"Nine, senin dediğini kulağın duyuyor mu?"dedim.
"Evladım hal mesele böyle işte"dedi.
"Ninem, bi sabah kalktım kapıda çocuk uyuyor eve aldım da ne demek?" dedim.
Elinde tepsiyle isminin miraç olduğunu yeni öğrendiğim çocuk içeri girdi. Nineme çay uzatırken bana da ayran uzattı alıp kafama diktim.
Köy ayranı ayrı bir lezzetli oluyordu.
"Sen anlat miraç" dedim boş bardağı yanımdaki sehpaya bırakırken.
"Hatırlamıyorum hiçbir şeyi, gözümü açtığımda kapıdaydım ninem beni eve aldı. Ben ona yardım ederim o bana iki lokma yemek verir"dedi.
Aklım almıyordu bu duruma bir seneden fazladır ninemle yaşıyordu bu çocuk ismini bile bilmiyordu. İsmini ninem koymuştu, üzerindekiler ise dedemden kalmış kıyafetlerdi.
"Oğul dışarda mı bıraksaydım baksana şuna ay yüzlü maşallah" dedi.
"Benim gidecek yerim yok mayıs, bir süre daha kalsam burada belki geçmişimi hatırlarım o zamana kadar" dedi miraç.

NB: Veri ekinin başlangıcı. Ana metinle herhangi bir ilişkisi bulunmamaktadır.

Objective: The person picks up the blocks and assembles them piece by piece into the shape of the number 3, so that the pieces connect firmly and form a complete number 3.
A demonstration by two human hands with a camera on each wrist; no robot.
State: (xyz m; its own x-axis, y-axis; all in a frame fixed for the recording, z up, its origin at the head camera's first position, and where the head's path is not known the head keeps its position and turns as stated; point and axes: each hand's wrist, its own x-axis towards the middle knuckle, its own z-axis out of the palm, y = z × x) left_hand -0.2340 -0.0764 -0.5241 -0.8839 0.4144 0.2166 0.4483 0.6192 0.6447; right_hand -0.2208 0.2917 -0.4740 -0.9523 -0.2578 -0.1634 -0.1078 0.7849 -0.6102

"Bu böyle olmayacak yarın erkenden şehre gidiyoruz seni bir doktora ordan da karakola götüreceğim" dedim.
"Olmaz!" Yüksek sesle bağırmıştı.
"Yani..ben şehre adım atmamışım bilmem etmem burda kalayım kimseye bir zararım yoktur"dedi.
"Yarın gidiyoruz"diye bastırdım.
"Dur orda mayısım, ben evladım etmişim bu çocuğu, kimseler onu götüremez ha götürmek istersen senle büyük şehre gelsin bi iş bulsun orda hayatını kursun başka türlüsü olmaz"dedi ninem.
"Şaka mı bu?" dedim.
"Mayısım ben on yıldan fazladır şehirden uzak bu evde yaşarım, kimse kapımı çalmaz kimse nasılım diye sormaz ben sormadığım sürece. Artık duvarlarla konuşmaya başlamıştım elden ayaktan düşmüşüm bir tas yemeği zor yapıyorum onca tavuğa,bağa bahçeye de yetişemiyorum bu evladım hınzır gibi yetişti bana. Ne para ister ne başka şey işini yapar bir tas yemeğini yer erkenden uyur" uzun bir konuşmadan sonra dişlerini birbirine vurup soğumuş çayından bir yudum aldı ninem.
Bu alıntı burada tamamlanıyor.